Armando Iannucci's The Death Of Stalin a dazzling black Russian comedy
Master of political satire Armando Iannucci takes his trademark high-stakes back-stabbing farce east with The Death Of Stalin, a ghoulish black comedy that deftly melds historical fact and bile-drenched fiction, writes Damon Smith
THE DEATH OF STALIN (15, 107 mins) Comedy/Drama. Steve Buscemi, Simon Russell Beale, Paddy Considine, Rupert Friend, Jason Isaacs, Michael Palin, Andrea Riseborough, Jeffrey Tambor, Olga Kurylenko, Dermot Crowley, Paul Chahidi, Paul Whitehouse, Adrian McLoughlin. Director: Armando Iannucci
GLASGOW-born writer-director Armando Iannucci continues to make hay from the grubby business of politics in The Death Of Stalin. Set in 1953 Moscow, this delicious, razor-sharp satire builds on the giddy success of TV sitcoms The Thick Of It and Veep, and the Oscar-nominated 2009 film In The Loop, which brilliantly lampooned US and UK military intervention in the Middle East.
The script, co-written by David Schneider and Ian Martin, is polished to a dazzling lustre.
"I have a bad back," moans one member of Stalin's inner circle. "Too much social climbing," sneers a rival.
The vast arsenal of one-liners is delivered at a delirious and frenetic pace by a well-drilled ensemble cast.
Wisely, no-one attempts a cod-Soviet accent, which could be an unnecessary distraction from the high-tempo verbal ping pong. Instead, we have a bewildering melting pot of English and American voices that reflect the escalating pandemonium following Stalin's inglorious demise.
Bizarrely, Jason Isaacs chooses a Yorkshire burr, as thick and satisfying as freshly poured treacle, for his foul-mouthed and bullish Red Army general, who prefers to make his point with the pull of a trigger. Ee bah gumboots, it's grim out east.
Moscow is a city under the yoke of a tyrannical General Secretary (Adrian McLoughlin), who mercilessly executes dissenters in the ranks. When Stalin's meddling creates unnecessary panic at a live radio recording of a piano concerto, virtuoso soloist Maria Yudina (Olga Kurylenko) voices her displeasure in a letter.

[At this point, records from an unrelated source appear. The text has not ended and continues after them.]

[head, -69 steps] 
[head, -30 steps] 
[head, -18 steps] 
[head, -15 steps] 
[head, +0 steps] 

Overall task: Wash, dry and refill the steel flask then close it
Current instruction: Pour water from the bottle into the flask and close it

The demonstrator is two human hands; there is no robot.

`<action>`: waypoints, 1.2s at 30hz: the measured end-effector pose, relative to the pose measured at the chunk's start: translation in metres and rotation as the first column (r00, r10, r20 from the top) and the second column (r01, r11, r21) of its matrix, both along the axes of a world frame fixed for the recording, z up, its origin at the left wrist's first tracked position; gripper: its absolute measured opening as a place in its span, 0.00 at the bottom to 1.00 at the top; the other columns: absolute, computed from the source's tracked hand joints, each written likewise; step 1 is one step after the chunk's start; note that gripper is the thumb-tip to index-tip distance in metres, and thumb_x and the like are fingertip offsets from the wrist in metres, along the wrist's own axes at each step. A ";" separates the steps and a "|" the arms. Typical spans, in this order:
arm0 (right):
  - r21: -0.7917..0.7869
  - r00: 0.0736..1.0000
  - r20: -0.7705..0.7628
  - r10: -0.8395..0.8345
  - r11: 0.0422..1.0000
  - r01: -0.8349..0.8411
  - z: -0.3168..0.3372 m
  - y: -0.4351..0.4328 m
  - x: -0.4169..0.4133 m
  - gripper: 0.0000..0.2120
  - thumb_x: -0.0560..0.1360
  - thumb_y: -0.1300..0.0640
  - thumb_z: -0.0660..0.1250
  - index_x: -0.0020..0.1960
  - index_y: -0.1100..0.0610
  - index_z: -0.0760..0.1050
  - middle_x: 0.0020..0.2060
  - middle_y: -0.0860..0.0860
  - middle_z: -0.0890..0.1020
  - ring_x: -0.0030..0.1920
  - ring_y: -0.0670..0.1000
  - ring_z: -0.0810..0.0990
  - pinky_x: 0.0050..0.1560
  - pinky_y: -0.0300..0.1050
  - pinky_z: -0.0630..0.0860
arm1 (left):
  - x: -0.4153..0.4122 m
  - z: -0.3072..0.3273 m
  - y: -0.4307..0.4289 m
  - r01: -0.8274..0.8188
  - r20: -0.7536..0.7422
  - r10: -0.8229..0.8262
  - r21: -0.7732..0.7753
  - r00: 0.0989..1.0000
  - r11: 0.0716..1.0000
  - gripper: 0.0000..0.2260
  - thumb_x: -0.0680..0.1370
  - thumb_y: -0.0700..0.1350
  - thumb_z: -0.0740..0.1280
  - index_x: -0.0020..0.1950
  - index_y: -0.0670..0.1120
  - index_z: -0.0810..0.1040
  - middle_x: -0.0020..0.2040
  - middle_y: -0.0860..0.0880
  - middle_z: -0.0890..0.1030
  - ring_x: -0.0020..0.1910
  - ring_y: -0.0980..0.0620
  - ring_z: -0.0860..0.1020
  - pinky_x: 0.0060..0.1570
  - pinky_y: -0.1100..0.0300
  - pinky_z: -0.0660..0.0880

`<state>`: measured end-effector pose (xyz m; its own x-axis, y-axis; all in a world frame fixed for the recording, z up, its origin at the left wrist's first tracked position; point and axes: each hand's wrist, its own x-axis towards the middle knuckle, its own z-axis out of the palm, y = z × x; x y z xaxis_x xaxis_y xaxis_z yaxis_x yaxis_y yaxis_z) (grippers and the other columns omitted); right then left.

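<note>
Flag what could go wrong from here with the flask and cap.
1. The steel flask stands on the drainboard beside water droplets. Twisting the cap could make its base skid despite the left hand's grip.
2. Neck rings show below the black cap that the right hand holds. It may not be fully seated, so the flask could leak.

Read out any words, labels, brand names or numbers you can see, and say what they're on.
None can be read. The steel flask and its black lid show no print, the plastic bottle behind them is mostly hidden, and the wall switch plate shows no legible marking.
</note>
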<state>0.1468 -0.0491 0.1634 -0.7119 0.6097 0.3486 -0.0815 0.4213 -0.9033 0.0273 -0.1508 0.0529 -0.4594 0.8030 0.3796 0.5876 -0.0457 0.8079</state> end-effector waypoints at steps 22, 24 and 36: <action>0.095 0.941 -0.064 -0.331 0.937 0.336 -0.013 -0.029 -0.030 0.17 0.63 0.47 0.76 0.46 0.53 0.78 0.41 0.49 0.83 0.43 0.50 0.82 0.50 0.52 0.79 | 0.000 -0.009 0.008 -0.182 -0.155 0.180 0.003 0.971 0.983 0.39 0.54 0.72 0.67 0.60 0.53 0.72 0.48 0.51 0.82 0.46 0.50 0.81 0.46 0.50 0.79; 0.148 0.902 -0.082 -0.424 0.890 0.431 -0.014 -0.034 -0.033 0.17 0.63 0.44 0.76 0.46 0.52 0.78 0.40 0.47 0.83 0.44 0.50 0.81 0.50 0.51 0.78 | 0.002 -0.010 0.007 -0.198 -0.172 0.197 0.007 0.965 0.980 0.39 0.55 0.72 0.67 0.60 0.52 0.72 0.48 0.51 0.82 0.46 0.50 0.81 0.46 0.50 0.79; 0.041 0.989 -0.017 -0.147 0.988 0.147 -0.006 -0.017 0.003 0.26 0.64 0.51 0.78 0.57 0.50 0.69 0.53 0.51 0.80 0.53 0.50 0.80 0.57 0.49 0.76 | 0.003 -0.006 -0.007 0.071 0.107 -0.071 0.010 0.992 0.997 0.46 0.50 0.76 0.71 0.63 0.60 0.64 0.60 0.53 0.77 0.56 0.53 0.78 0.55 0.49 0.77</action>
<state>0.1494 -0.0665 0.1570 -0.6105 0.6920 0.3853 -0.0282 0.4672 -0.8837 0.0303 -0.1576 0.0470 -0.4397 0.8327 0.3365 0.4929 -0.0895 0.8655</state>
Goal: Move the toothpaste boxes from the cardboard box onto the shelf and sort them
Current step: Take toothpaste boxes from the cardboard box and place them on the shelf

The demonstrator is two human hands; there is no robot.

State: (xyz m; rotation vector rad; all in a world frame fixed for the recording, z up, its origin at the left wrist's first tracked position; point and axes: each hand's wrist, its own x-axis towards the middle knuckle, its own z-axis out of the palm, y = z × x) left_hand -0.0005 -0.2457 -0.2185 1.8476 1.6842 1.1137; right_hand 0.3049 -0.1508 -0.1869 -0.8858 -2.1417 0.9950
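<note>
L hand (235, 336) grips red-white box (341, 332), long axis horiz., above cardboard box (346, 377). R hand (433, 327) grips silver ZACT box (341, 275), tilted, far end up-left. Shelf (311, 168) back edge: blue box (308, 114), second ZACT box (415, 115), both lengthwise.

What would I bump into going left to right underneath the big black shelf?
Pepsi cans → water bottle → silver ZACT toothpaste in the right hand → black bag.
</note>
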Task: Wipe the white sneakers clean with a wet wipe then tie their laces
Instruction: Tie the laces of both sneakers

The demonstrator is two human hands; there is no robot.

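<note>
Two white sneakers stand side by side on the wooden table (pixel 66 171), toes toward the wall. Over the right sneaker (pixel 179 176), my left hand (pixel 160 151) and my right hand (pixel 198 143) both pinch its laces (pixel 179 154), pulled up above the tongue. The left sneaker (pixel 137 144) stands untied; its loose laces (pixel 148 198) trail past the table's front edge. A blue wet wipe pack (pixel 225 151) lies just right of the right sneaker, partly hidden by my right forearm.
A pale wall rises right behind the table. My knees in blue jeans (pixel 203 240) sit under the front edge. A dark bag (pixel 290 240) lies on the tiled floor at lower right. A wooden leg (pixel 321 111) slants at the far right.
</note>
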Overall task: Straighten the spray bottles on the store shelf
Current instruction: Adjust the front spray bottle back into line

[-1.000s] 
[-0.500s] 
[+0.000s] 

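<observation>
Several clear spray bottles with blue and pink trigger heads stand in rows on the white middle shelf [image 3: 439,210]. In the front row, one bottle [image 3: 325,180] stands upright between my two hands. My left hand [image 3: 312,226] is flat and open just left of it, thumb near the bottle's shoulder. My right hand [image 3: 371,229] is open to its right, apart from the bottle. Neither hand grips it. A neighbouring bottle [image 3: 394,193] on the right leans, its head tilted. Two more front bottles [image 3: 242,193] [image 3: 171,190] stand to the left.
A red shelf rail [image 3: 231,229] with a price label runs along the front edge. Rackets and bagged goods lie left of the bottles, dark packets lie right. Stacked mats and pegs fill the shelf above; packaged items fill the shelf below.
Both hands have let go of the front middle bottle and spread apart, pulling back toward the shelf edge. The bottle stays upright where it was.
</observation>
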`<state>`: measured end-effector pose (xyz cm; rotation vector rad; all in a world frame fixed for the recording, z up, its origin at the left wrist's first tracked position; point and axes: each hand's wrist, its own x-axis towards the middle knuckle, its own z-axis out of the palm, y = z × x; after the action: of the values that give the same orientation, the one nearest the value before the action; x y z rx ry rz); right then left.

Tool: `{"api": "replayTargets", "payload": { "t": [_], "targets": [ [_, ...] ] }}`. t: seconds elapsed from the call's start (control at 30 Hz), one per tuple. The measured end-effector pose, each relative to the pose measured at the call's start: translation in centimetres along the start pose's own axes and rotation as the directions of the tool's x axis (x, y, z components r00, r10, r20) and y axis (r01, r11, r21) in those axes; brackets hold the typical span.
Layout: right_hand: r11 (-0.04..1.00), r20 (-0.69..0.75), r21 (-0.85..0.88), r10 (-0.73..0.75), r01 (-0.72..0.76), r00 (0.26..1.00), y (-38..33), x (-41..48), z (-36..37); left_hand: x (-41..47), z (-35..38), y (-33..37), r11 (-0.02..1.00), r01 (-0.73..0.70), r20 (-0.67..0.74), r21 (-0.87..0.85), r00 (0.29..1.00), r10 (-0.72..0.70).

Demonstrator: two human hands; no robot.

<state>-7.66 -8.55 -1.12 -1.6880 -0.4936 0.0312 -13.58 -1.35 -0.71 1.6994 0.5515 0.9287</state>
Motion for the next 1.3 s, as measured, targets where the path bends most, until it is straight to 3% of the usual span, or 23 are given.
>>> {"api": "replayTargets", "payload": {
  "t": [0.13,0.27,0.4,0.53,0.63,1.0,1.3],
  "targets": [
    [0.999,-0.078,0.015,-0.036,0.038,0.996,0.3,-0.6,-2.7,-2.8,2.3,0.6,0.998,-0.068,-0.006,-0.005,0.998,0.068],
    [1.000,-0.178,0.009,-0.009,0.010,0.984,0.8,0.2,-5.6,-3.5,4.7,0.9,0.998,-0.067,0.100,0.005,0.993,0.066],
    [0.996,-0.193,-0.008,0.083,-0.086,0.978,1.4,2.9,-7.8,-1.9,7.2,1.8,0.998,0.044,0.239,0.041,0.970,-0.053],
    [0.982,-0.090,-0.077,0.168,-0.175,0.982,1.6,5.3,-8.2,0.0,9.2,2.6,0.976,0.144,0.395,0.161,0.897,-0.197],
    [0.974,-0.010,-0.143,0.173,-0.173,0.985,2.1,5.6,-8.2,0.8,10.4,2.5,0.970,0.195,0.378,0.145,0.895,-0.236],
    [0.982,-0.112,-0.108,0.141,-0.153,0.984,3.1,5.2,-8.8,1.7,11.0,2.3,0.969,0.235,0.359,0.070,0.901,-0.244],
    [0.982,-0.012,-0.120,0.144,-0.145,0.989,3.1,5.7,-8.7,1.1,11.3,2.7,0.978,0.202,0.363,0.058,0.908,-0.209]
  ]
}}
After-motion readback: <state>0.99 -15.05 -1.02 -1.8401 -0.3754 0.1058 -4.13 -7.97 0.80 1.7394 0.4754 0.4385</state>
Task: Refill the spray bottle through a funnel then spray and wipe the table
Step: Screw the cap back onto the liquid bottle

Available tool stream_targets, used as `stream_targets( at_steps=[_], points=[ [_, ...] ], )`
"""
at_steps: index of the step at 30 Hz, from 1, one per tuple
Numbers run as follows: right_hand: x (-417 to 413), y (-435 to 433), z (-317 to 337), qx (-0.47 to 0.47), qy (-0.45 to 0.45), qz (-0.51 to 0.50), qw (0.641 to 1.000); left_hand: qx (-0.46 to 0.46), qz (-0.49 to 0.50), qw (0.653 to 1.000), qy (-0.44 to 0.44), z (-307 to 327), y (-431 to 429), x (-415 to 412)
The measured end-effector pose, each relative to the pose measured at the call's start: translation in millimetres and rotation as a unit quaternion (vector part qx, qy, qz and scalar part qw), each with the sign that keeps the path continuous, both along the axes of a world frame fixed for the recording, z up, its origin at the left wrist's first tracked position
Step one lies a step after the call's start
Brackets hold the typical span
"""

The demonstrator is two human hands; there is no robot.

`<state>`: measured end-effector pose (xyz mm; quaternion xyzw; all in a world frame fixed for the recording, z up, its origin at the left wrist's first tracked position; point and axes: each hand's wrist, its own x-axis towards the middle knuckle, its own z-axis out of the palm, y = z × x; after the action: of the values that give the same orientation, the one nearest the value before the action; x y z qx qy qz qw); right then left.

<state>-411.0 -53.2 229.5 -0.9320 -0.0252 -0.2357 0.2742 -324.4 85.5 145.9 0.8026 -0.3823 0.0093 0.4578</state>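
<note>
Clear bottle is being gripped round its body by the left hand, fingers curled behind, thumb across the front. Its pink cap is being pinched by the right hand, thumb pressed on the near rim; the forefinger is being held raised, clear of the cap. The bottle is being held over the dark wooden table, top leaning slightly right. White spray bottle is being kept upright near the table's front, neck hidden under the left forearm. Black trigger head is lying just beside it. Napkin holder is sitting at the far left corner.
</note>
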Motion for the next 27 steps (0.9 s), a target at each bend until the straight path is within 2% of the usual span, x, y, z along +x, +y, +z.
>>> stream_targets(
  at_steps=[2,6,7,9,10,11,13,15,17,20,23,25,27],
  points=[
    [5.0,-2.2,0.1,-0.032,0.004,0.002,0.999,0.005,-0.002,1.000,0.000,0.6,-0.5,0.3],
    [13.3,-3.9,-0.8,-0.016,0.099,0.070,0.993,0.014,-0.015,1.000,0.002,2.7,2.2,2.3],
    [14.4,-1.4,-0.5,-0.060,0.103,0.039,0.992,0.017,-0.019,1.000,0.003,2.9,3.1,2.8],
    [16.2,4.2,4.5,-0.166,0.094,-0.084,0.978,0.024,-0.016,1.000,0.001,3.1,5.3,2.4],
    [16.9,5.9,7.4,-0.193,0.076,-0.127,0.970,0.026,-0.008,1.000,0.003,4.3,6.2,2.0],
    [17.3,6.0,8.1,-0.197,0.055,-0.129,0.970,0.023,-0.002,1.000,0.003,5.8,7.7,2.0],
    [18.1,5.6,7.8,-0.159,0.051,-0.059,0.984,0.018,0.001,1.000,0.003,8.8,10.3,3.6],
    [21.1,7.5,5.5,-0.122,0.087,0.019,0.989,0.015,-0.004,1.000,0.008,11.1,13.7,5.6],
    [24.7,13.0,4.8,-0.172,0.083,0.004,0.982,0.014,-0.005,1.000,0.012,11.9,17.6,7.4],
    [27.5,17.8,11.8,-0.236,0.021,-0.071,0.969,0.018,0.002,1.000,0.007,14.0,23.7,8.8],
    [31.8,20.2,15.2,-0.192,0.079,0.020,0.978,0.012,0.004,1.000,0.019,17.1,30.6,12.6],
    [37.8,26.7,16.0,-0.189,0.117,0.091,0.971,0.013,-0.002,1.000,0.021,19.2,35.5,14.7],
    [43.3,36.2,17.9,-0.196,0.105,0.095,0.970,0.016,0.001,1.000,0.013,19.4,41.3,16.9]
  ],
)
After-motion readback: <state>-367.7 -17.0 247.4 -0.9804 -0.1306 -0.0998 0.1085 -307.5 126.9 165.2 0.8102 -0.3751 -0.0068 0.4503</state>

When the General Secretary reads her swingeing missive, he collapses and dies. The following morning, chief of security Lavrentiy Beria (Simon Russell Beale) is first on the grim scene and gathers classified documents that could prove valuable in the coming days.
Close adviser Nikita Khrushchev (Steve Buscemi) arrives soon afterwards.
"Our General Secretary is lying in a puddle of indignity!" he rages, surveying the tragic tableau.
They are quickly joined by other members of the inner circle including Stalin's bumbling deputy Georgy Malenkov (Jeffrey Tambor), Lazar Kaganovich (Dermot Crowley), defence minister Nikolai Bulganin (Paul Chahidi) and Anastas Mikoyan (Paul Whitehouse).
Behind the scenes, these men forge secret alliances to fill the power vacuum and worm their way into the affections of Stalin's distraught son Vasily (Rupert Friend) and daughter Svetlana (Andrea Riseborough).
The Death Of Stalin is a ghoulish black comedy that deftly melds historical fact and bile-drenched fiction. Iannucci relishes parallels to modern-day diplomatic wrangling as over-inflated male egos collide head-on.
Tragedy and delirium march side by side, blood flowing freely as the pursuit of self-promotion descends into farce and one bewildered politician despairs: "I've had nightmares that make more sense than this!"
Iannucci's beautiful nightmare is a dizzying dance macabre to savour.
:: In cinemas from Friday October 20.